## ASSIGNMENT
Give the data below again exactly as written, without its pictures.

BEGIN PROVIDED DATA

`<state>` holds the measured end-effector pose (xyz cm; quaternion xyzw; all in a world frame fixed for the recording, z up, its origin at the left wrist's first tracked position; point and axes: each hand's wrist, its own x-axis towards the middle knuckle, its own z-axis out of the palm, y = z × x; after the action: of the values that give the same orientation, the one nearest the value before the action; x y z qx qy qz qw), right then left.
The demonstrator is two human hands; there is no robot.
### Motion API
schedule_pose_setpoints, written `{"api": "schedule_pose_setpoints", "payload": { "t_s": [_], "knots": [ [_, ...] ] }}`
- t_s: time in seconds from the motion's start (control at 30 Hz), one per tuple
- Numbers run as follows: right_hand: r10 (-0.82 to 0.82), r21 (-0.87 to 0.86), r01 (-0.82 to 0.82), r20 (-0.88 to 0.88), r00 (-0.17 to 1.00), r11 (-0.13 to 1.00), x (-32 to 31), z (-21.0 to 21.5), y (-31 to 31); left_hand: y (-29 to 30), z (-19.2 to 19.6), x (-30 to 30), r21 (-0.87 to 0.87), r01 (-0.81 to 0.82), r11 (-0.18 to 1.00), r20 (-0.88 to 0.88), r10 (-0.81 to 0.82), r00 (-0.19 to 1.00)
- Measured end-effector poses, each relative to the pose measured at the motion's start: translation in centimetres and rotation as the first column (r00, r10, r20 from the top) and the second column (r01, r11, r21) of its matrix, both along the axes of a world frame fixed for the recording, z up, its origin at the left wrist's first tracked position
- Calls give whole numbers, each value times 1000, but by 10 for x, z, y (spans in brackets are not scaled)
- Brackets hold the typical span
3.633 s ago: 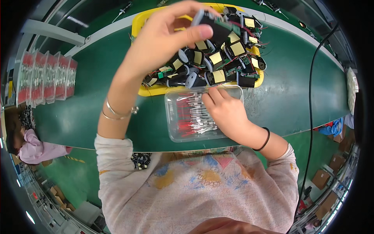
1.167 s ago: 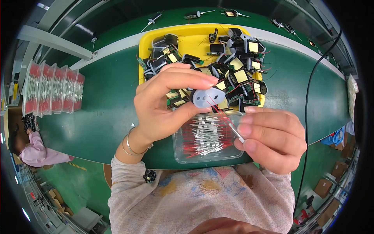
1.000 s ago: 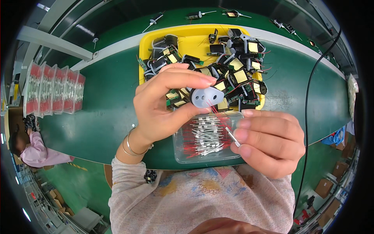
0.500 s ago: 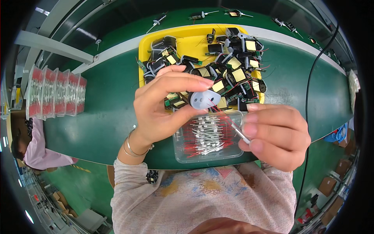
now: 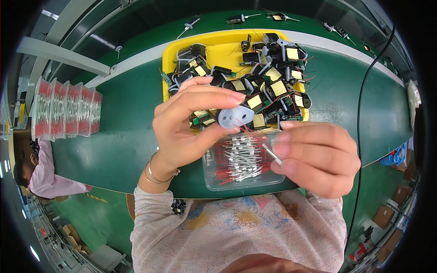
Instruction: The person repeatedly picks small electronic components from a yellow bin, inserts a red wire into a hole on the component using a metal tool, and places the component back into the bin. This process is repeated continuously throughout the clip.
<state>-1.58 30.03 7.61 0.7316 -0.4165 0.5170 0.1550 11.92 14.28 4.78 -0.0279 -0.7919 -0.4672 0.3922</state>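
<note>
Over on the far left, a row of clear trays (image 5: 66, 113) with red-and-white parts stands on the green belt (image 5: 123, 136), well apart from the hands, and beyond the belt's edge another person in pink (image 5: 43, 175) is at work. Moving in, the left hand (image 5: 191, 125) is curled, thumb below and fingers on top, pinching a small grey cap (image 5: 236, 116) with holes in its face, held up above the belt with thin red leads showing just beneath it. Behind it sits the yellow tray (image 5: 223, 43), heaped with black-and-yellow coils (image 5: 273, 86) — plenty there, so by my reckoning most of the pile is untouched. Below the cap lies the clear box (image 5: 209, 175) of red-leaded white sleeves (image 5: 241, 159), well stocked. Now the right hand (image 5: 314, 157): fingers bunched tight, nipping one white sleeve (image 5: 272, 154) at its tips, the piece angled up toward the cap, near but not touching. I'd judge the sleeve is picked and the cap presented, but the two are not yet joined. Further right a black cable (image 5: 359, 113) crosses the belt.
</note>
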Motion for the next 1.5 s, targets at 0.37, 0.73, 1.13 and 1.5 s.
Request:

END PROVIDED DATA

## TASK RESULT
`<state>` holds the measured end-effector pose (xyz cm; quaternion xyzw; all in a world frame fixed for the recording, z up, its origin at the left wrist's first tracked position; point and axes: each hand's wrist, its own x-axis towards the middle knuckle, its own z-axis out of the palm, y = z × x; after the action: of the values that give the same orientation, the one nearest the value before the action; x y z qx qy qz qw), right then left.
The demonstrator is two human hands; there is no robot.
### Motion API
schedule_pose_setpoints, written `{"api": "schedule_pose_setpoints", "payload": { "t_s": [_], "knots": [ [_, ...] ] }}`
- t_s: time in seconds from the motion's start (control at 30 Hz), one per tuple
- Numbers run as follows: right_hand: r10 (-0.82 to 0.82), r21 (-0.87 to 0.86), r01 (-0.82 to 0.82), r20 (-0.88 to 0.88), r00 (-0.17 to 1.00), r11 (-0.13 to 1.00), x (-32 to 31), z (-21.0 to 21.5), y (-31 to 31); left_hand: y (-29 to 30), z (-19.2 to 19.6), x (-30 to 30), r21 (-0.87 to 0.87), r01 (-0.81 to 0.82), r11 (-0.18 to 1.00), r20 (-0.88 to 0.88), r10 (-0.81 to 0.82), r00 (-0.19 to 1.00)
- Measured end-effector poses, each relative to the pose measured at the motion's start: translation in centimetres and rotation as the first column (r00, r10, r20 from the top) and the second column (r01, r11, r21) of its matrix, both along the axes of a world frame fixed for the recording, z up, its origin at the left wrist's first tracked position
- Calls give whole numbers, each value times 1000, but by 10 for x, z, y (spans in brackets are not scaled)
- Brackets hold the typical span
3.633 s ago: 
1.167 s ago: 
1.000 s ago: 
0.500 s ago: 
now: 
Instruction: The person repeatedly picks small electronic components from a yellow bin, inserts a red wire into a hole on the component using a metal tool, and places the component back into the bin. This process is repeated continuously throughout the clip.
<state>-1.58 30.03 7.61 0.7316 -0.4165 0.5170 0.1550 11.92 14.28 4.78 -0.0279 -0.7919 -0.4672 0.3922</state>
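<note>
Over on the far left, a row of clear trays (image 5: 66, 113) with red-and-white parts stands on the green belt (image 5: 123, 136), well apart from the hands, and beyond the belt's edge another person in pink (image 5: 43, 175) is at work. Moving in, the left hand (image 5: 191, 125) is curled, thumb below and fingers on top, pinching a small grey cap (image 5: 236, 116) with holes in its face, held up above the belt with thin red leads showing just beneath it. Behind it sits the yellow tray (image 5: 223, 43), heaped with black-and-yellow coils (image 5: 273, 86) — plenty there, so by my reckoning most of the pile is untouched. Below the cap lies the clear box (image 5: 209, 175) of red-leaded white sleeves (image 5: 241, 159), well stocked. Now the right hand (image 5: 314, 157): fingers bunched tight, nipping one white sleeve (image 5: 272, 154) at its tips, the piece angled up toward the cap, near but not touching. I'd judge the sleeve is picked and the cap presented, but the two are not yet joined. Further right a black cable (image 5: 359, 113) crosses the belt.
</note>
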Motion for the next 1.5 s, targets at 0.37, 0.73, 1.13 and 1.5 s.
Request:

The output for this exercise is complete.